Despite recent guidance on the expansion of situations where general wellness products would not be FDA regulated, it is clear from the town hall meeting that companies need to consider the Q-sub process to discuss their products to stay consistent with the FDA’s expectations for a general wellness product. Where applicable, the generation of peer-reviewed publications for support gives real advantages to companies that elect to go down this route, but these efforts take dedicated time and resources. Depending on the type of validation data being gathered, there could be requirements to go through an Institutional Review Board (IRB) process to gather what could be considered quasi-clinical data, even though the intent of the product is not for specifically named clinical or medical purposes.
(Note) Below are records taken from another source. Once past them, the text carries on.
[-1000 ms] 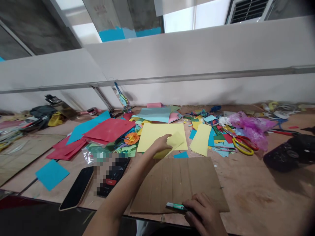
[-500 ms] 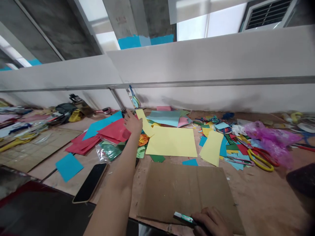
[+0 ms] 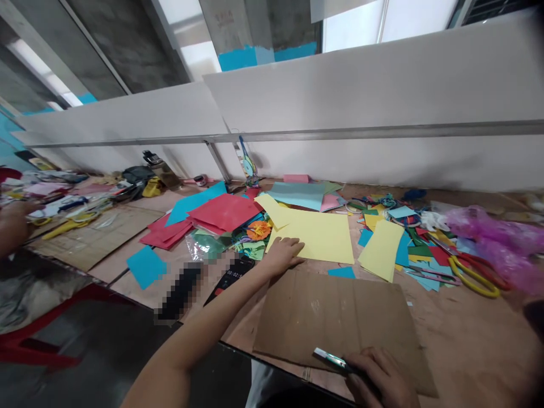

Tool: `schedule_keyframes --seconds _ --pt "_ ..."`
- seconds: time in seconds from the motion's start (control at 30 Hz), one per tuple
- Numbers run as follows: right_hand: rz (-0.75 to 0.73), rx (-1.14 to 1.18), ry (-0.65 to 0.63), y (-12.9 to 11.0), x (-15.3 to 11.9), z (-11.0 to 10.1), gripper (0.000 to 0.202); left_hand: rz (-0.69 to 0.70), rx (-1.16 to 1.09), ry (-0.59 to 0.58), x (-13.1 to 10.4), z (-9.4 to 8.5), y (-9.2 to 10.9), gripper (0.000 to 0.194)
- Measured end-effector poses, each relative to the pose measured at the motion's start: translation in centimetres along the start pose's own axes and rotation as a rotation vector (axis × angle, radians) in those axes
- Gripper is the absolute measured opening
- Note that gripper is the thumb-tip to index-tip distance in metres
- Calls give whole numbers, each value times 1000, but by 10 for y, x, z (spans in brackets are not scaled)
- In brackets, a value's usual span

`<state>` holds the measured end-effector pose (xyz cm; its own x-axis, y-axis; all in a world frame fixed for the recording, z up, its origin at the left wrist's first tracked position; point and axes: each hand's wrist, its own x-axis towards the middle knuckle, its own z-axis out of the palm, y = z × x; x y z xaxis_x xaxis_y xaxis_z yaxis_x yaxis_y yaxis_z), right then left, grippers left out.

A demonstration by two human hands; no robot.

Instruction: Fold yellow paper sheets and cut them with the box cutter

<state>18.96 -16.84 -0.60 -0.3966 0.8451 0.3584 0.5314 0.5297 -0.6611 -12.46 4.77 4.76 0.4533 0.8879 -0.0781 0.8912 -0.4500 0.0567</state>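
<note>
My left hand (image 3: 284,253) lies on the near left corner of a large yellow paper sheet (image 3: 327,232), fingers stretched out over its edge. A smaller yellow piece (image 3: 274,211) overlaps that sheet's far left corner. My right hand (image 3: 380,374) is closed around a box cutter (image 3: 330,358), its tip pointing left. It rests over the near edge of a brown cardboard piece (image 3: 340,314). A narrow yellow sheet (image 3: 381,249) lies to the right of the large one.
Red paper (image 3: 225,212) and blue paper (image 3: 195,203) lie left. Two phones, one blurred, are near the front edge. Yellow-handled scissors (image 3: 474,277), paper scraps and a pink plastic bag (image 3: 488,232) lie right. Another person's hand (image 3: 15,224) shows at far left.
My left hand has come back from the small yellow piece to the near edge of the large sheet. The view has turned left. My right hand keeps hold of the box cutter.
</note>
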Motion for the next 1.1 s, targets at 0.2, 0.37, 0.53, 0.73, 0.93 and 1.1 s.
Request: schedule_keyframes --seconds 0.2,0.37,0.53,0.73,0.93,1.1 --pt "49 1 -9 -8 1 -1 20 72 102 -29 11 -5 7 16" --pt "86 17 -19 -13 0 -3 19 66 146 -21 13 2 14 20" --pt "92 93 35 -19 0 -5 19 40 164 12 12 2 21 24" --pt "159 53 119 -13 -10 -30 20 -2 147 39 10 0 26 24" --pt "278 -203 275 28 -29 -79 26 -34 91 88 7 0 27 22" --pt "460 -372 343 61 -43 -113 45 -51 -4 132 7 -3 21 17"
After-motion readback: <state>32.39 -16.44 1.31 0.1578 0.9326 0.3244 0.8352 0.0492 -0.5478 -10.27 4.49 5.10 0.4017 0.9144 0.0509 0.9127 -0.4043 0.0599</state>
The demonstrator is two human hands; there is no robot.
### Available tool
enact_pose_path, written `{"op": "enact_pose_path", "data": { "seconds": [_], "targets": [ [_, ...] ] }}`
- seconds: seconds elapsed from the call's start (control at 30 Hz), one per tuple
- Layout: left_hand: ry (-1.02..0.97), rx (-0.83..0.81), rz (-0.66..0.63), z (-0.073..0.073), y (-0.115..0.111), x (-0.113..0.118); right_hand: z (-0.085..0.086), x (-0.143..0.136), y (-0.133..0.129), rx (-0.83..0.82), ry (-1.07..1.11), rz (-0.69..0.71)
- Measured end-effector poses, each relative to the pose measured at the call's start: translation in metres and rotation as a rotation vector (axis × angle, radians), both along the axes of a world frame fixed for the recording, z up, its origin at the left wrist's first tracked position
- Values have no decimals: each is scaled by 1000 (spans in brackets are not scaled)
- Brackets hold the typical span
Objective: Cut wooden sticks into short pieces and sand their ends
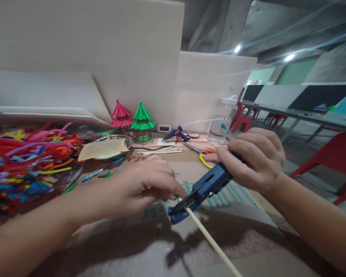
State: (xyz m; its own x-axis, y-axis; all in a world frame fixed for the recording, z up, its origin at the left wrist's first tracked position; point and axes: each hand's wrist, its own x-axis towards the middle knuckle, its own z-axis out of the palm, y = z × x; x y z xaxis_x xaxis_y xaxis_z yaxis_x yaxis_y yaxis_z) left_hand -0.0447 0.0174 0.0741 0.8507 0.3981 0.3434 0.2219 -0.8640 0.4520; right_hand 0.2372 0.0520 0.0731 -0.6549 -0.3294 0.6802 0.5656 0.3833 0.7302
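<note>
My right hand [255,157] is wrapped round the handles of a blue hand cutter [206,184], which slants down to the left over the cardboard. A thin pale wooden stick [212,240] lies across the cutter's jaws, and its long end runs towards me at the bottom of the view. Just left of the jaws, my left hand [151,184] pinches the stick's short far end, with the fingertips close to the blade. Part of that end is hidden behind the fingers.
Coloured pipe cleaners [25,165] heap up at left. Behind stand a pink pagoda model [121,115] and a green one [142,121], a small clock [164,128], a glue gun [175,133] and a water bottle [220,123]. Yellow-handled scissors [204,161] and cut sticks [161,151] lie beyond my hands.
</note>
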Motion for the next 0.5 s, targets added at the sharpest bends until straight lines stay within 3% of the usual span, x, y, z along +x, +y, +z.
{"op": "enact_pose_path", "data": {
  "seconds": [0.5],
  "targets": [
    [-6, 24, 14, -1, 0, 1, -2, 3, 0, -109, -32, -4]
  ]
}}
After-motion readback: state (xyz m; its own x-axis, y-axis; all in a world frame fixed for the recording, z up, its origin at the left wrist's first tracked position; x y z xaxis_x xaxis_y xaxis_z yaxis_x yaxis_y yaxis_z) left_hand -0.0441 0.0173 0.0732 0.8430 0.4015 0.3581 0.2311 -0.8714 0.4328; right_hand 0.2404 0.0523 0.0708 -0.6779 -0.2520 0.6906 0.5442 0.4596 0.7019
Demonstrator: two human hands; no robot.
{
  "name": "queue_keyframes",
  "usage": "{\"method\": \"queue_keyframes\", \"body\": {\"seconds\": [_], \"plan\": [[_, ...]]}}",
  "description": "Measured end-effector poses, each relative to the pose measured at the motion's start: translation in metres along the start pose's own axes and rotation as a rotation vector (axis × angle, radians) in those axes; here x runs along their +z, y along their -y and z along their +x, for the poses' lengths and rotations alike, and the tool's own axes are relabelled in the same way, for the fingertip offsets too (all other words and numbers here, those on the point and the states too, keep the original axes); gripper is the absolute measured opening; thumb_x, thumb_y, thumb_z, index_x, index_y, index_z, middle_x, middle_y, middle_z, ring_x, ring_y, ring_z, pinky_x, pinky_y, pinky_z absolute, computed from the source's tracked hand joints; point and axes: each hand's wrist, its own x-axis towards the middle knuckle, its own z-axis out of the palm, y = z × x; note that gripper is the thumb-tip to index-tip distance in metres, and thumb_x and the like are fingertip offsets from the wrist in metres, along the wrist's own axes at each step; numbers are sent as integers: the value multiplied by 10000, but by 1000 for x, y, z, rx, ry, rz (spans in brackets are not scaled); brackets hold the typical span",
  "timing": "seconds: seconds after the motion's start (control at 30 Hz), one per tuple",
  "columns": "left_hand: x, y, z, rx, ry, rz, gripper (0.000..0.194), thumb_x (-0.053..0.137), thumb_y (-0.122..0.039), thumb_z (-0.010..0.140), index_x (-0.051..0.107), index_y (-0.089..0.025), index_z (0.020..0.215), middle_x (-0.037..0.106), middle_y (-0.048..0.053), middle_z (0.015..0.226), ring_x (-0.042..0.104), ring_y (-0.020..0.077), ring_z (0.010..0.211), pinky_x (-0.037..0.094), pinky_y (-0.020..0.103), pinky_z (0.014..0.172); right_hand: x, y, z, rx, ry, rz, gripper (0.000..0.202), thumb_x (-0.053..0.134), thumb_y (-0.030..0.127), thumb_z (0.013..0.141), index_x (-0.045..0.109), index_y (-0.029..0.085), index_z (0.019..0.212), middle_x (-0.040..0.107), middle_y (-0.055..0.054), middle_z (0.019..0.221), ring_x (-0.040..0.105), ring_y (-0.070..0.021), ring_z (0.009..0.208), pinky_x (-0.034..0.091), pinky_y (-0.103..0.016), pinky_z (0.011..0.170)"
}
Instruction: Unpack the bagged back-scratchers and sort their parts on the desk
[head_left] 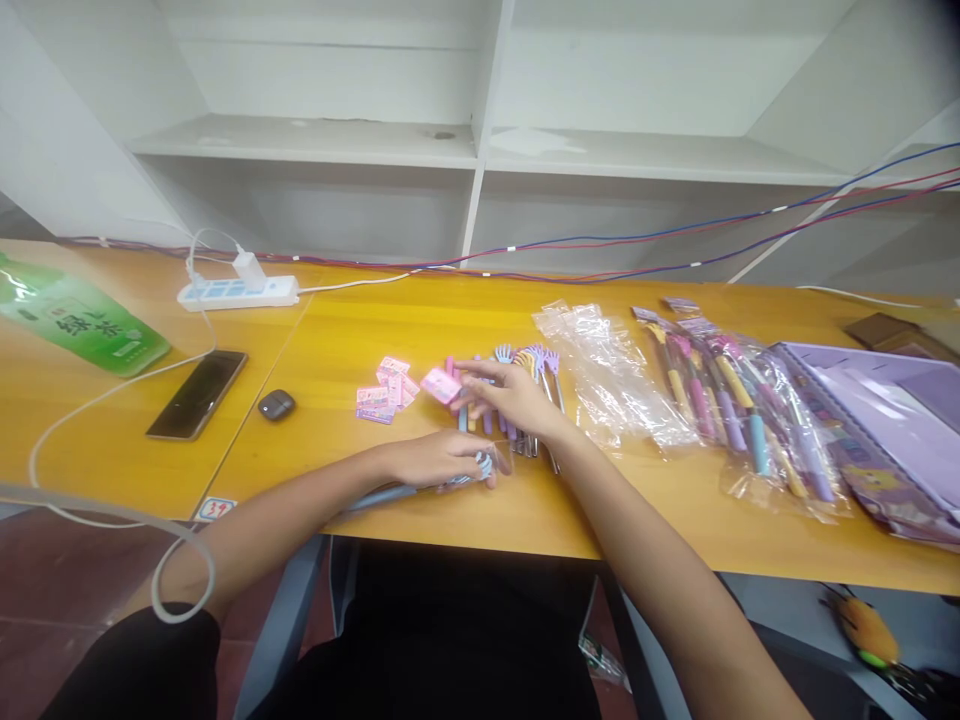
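My left hand (431, 458) is closed around a blue back scratcher (382, 497) in a clear bag, its claw head showing by my fingertips near the front edge. My right hand (514, 398) pinches a small pink card (441, 386) between thumb and fingers, just above and left of the bagged piece. Under and behind that hand lies a row of loose back scratchers (553, 362) with blue, pink, yellow and purple parts, partly hidden by it. Several pink cards (377, 402) are spread on the table to the left.
Clear plastic bags (600, 370) lie right of the row, then bagged back scratchers (720, 400) and a purple box (885, 430). On the left are a phone (196, 395), a black earbud case (276, 405), a green bottle (82, 315) and a power strip (238, 292) with a trailing cable.
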Motion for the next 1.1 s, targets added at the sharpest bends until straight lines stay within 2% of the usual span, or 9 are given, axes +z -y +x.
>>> {"method": "queue_keyframes", "body": {"seconds": [0.17, 0.3, 0.4, 0.53, 0.63, 0.73, 0.9, 1.0, 1.1], "plan": [[-3, 0, 0, -4, -53, 15, 294, 552, -256, 956, 740, -205, 1177, 752, 76, 1071, 542, 94, 547, 437, 218, 507, -5, -2, 1, -88, -118, 73, 448, 790, 516, 903, 704, 211, 1220, 736, -101, 1171, 781, -195, 826, 660, -314, 627], [-4, 3, 1, 0, -145, -127, 204, 592, -295, 927, 730, -182, 1025, 669, 29, 775, 492, 104, 498, 408, 225, 471, -12, -2, 0, -120, -228, 42, 459, 729, 644, 913, 711, 205, 1049, 734, -75, 999, 702, -148, 651, 525, -239, 444], [-10, 5, 6, 164, -312, -390, 208, 608, -334, 881, 676, -165, 981, 555, -13, 659, 430, 102, 470, 361, 216, 429, -8, -2, -3, -39, -227, 118, 626, 545, 817, 939, 684, 219, 1059, 718, -51, 829, 561, -119, 449, 354, -224, 305], [-20, 1, 6, 446, -610, -550, 236, 628, -376, 880, 633, -167, 989, 512, -29, 630, 406, 104, 479, 335, 204, 422, 6, 2, -11, 42, 46, 198, 734, 445, 897, 919, 649, 207, 1066, 736, -59, 842, 572, -114, 436, 285, -191, 280], [-19, -5, 2, 518, -781, -493, 259, 616, -402, 927, 639, -167, 1033, 543, -20, 658, 480, 113, 549, 401, 208, 498, 25, 4, -19, 68, 315, 81, 545, 700, 705, 907, 660, 201, 1111, 768, -72, 954, 673, -136, 560, 384, -187, 335], [-14, -6, 1, 502, -849, -410, 272, 619, -416, 961, 632, -190, 1112, 645, 15, 861, 600, 130, 729, 510, 222, 660, 45, 2, -23, 46, 380, 47, 377, 778, 529, 917, 644, 208, 1061, 724, 6, 725, 619, -115, 492, 444, -199, 403], [-18, 1, 3, 420, -729, -344, 444, 671, -526, 943, 605, -219, 1257, 663, 70, 1117, 671, 184, 865, 554, 282, 707, 50, 2, -20, -70, 172, 120, 372, 762, 555, 920, 608, 217, 941, 649, 48, 582, 560, -105, 424, 436, -214, 418], [-29, 3, 3, 461, -728, -207, 492, 769, -411, 877, 611, -213, 1300, 655, 88, 1228, 658, 211, 1052, 547, 318, 904, 32, 6, -17, -133, -111, 140, 388, 752, 587, 922, 591, 237, 965, 641, 52, 590, 534, -115, 392, 384, -232, 366], [-34, 5, 3, 435, -648, -121, 449, 794, -366, 869, 634, -185, 1248, 671, 86, 1137, 655, 208, 1006, 537, 322, 896, 12, 8, -13, -193, -388, 143, 401, 749, 596, 927, 538, 255, 932, 602, 64, 584, 510, -120, 385, 376, -250, 355]]}}
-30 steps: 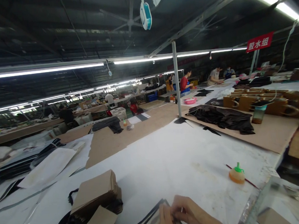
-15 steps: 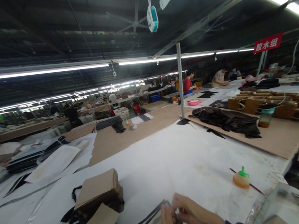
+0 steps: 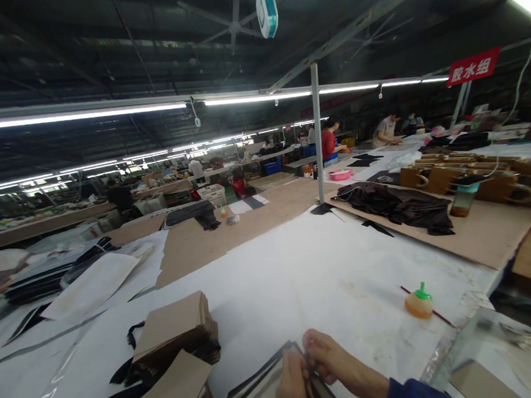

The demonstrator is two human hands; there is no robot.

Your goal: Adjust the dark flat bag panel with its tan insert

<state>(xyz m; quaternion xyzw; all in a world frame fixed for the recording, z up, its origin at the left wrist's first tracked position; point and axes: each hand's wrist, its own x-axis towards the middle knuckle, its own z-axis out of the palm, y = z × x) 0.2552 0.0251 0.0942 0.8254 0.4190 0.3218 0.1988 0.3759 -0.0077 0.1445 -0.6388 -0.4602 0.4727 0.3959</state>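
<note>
A flat dark-edged panel (image 3: pixel 262 386) is lying at the near edge of the white-covered table (image 3: pixel 317 274), and both hands are meeting on its right corner. The left hand (image 3: pixel 293 388) is pinching the panel's edge with fingers closed on it, while the right hand (image 3: pixel 333 362) is curling in from the other side, fingertips pressing the same spot; neither hand is spread wide. Judging from this, the step in hand is working or folding that edge, and the next move is likely calling for a steady pinch sliding along the border without letting the piece skew. Just to the left, a stack of brown card pieces (image 3: pixel 175 335) is sitting over black straps (image 3: pixel 123 373). Well to the right, a small orange bottle with a green cap (image 3: pixel 418 303) is resting beside a thin red stick (image 3: pixel 440 317). Farther off, dark fabric (image 3: pixel 399 204) is lying heaped on a brown board, and other people are working at distant tables.
</note>
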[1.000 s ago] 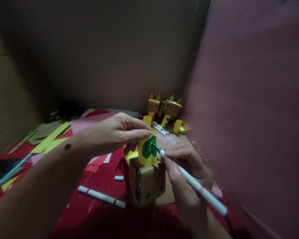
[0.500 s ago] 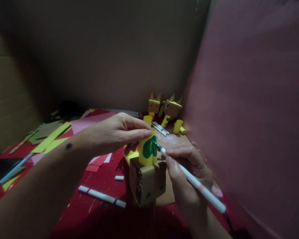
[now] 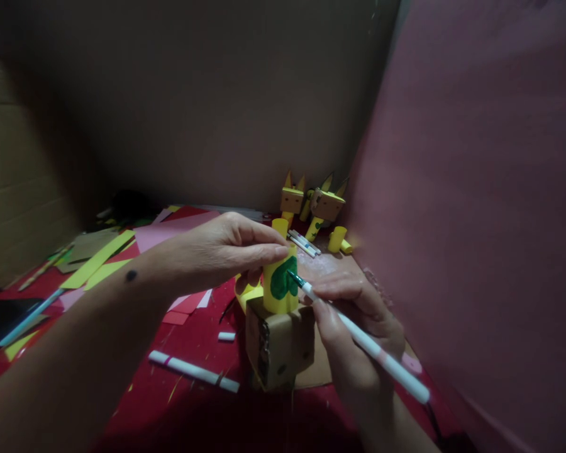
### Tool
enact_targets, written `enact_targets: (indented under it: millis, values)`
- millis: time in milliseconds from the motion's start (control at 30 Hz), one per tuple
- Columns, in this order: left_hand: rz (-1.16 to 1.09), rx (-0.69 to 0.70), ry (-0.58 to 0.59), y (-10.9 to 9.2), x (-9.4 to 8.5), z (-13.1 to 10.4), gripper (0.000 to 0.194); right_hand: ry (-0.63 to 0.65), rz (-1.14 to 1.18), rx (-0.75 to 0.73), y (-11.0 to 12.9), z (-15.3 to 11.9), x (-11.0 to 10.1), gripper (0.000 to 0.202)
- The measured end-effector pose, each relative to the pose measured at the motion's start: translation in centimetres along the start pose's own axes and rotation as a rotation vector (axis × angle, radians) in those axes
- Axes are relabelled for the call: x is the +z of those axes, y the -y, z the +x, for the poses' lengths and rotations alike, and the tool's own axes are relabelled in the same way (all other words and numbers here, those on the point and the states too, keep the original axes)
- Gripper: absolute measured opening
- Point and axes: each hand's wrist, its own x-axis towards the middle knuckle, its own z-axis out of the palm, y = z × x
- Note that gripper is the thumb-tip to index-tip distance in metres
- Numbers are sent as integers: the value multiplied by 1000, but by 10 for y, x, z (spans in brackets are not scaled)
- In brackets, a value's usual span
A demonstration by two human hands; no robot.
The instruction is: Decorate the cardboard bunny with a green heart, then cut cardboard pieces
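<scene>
A yellow paper tube (image 3: 271, 296) stands upright on a small cardboard box (image 3: 283, 346) near the middle of the view. My left hand (image 3: 245, 248) pinches the tube's upper edge from the left. On the side of the tube is a green painted shape (image 3: 280, 280). My right hand (image 3: 353, 321) grips a white marker (image 3: 368, 345), whose green tip touches that shape. Another curved yellow paper piece (image 3: 248, 294) lies behind the box, partly hidden by my left hand.
A white marker (image 3: 193, 370) and a white cap (image 3: 226, 336) lie on the red surface (image 3: 170, 415). Two cardboard figures (image 3: 292, 200) stand at the back beside yellow tubes (image 3: 337, 240) and several markers. Coloured paper (image 3: 99, 259) covers the left; a pink wall (image 3: 476, 220) rises right.
The marker's green tip has shifted slightly left on the tube, and the green fills more of the gap inside the shape. My left hand keeps its hold.
</scene>
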Motion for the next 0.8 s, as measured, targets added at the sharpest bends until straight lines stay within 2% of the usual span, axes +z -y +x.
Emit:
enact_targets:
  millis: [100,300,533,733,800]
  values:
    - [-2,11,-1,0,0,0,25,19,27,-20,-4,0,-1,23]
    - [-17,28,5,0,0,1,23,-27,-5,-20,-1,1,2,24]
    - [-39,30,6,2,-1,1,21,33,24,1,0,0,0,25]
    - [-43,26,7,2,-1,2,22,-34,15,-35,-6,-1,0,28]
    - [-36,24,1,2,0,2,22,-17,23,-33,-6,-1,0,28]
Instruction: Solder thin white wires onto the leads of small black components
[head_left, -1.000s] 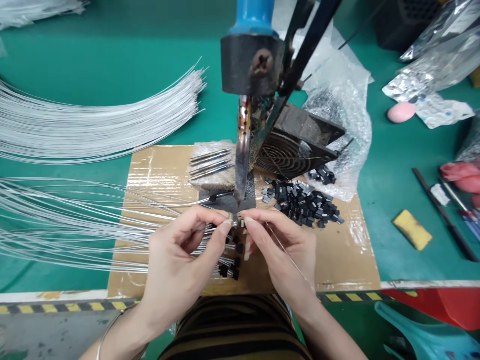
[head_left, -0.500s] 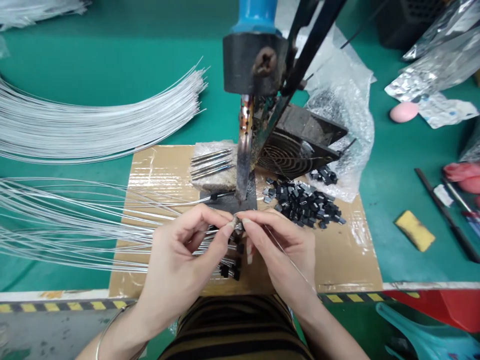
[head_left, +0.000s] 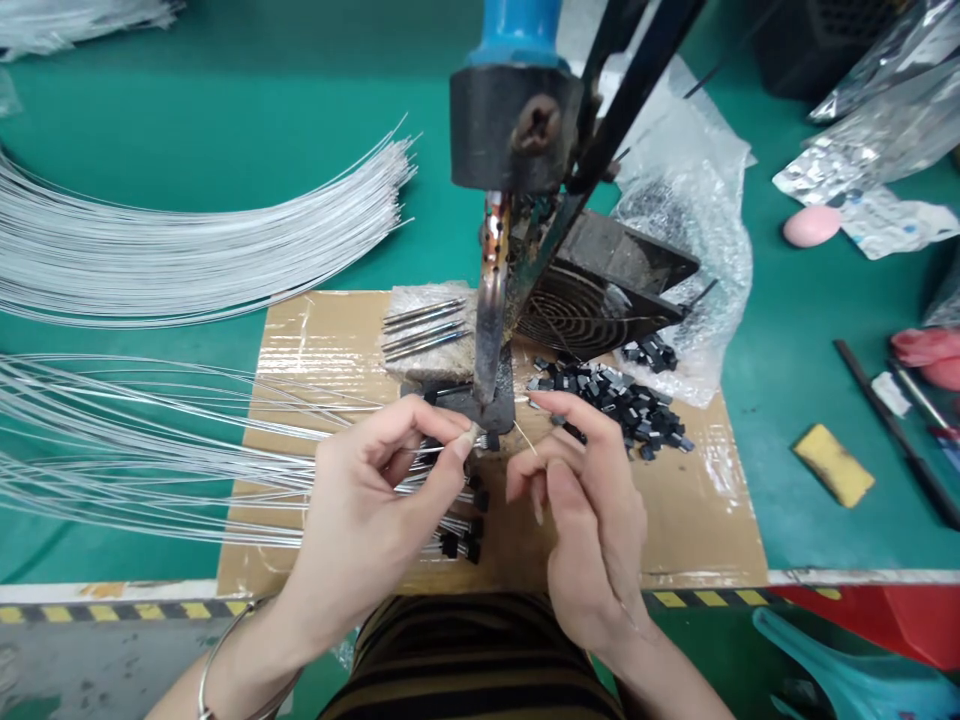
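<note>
Thumb and forefinger of my left hand (head_left: 390,480) pinch a thin wire, with a small black connector (head_left: 490,441) at its end, just below the soldering iron's tip (head_left: 487,380). My right hand (head_left: 592,500) is to the right, its index finger stretched out; a thin strand of solder (head_left: 525,437) sticks out from its curled fingers. Wires with black connectors (head_left: 459,546) at their ends lie under and beside my left hand. A pile of loose black connectors (head_left: 630,405) sits beyond my right hand.
White wires (head_left: 300,250) lie in a bundle at the left. A fan (head_left: 581,310) stands behind the iron (head_left: 517,130), near bubble wrap (head_left: 712,240). Metal tips (head_left: 424,330) rest on a pad. On the right are a yellow sponge (head_left: 832,465) and a pink egg-shaped object (head_left: 812,226).
My right hand has moved right, away from my left fingers, and its index finger has opened out. The connector now shows beside my left fingertips.
</note>
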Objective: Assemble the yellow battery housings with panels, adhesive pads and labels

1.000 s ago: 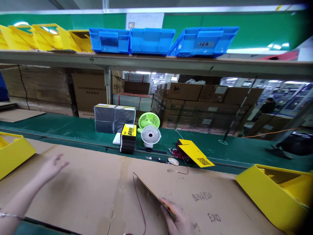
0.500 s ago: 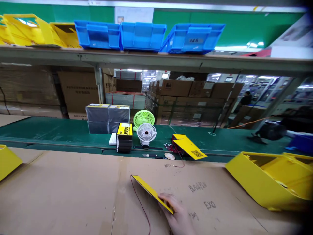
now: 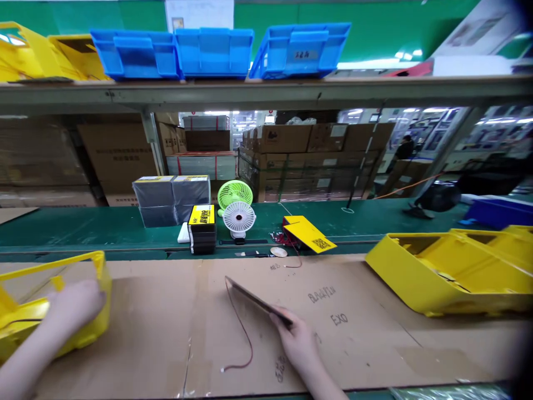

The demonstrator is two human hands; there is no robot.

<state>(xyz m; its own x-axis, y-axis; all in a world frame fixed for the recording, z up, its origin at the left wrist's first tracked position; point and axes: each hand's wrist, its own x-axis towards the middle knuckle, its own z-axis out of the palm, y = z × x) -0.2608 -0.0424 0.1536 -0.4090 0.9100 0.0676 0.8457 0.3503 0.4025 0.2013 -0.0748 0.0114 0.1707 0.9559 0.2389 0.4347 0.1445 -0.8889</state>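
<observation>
2 bare hands are over the brown cardboard on the near part of the bench. The right hand has its grip closed on the near right end of a thin, flat panel, tilted near the middle of the cardboard. From the panel's far left end a dark red wire curves down to a small pale tip. The left hand is at a yellow housing on the left; its fingers are blurred and partly hidden, so I cannot tell how far that grip is open or whether it holds the housing. On the right, more yellow housings stand close together, beyond the handwritten "EXO".

Farther off are a pale oval disc and, to its right, yellow panels, the front panel bearing a square printed code. Left of these are 2 fans, a white fan in front of a green fan, then a black stack with a yellow top and 4 wrapped grey blocks. Above, 3 blue bins sit on a shelf; cartons are piled beyond.
</observation>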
In the case of validation data that is not published in a peer-reviewed arena, it could be assumed for the moment that a summary of validation that the FDA may require would be supplied via a Q-sub. These are exciting times for general wellness product manufacturers, but as with most things the details matter, and clearly in some cases the FDA is signaling that it needs to be informed on those details, even for an enforcement discretion product the FDA does not intend to regulate.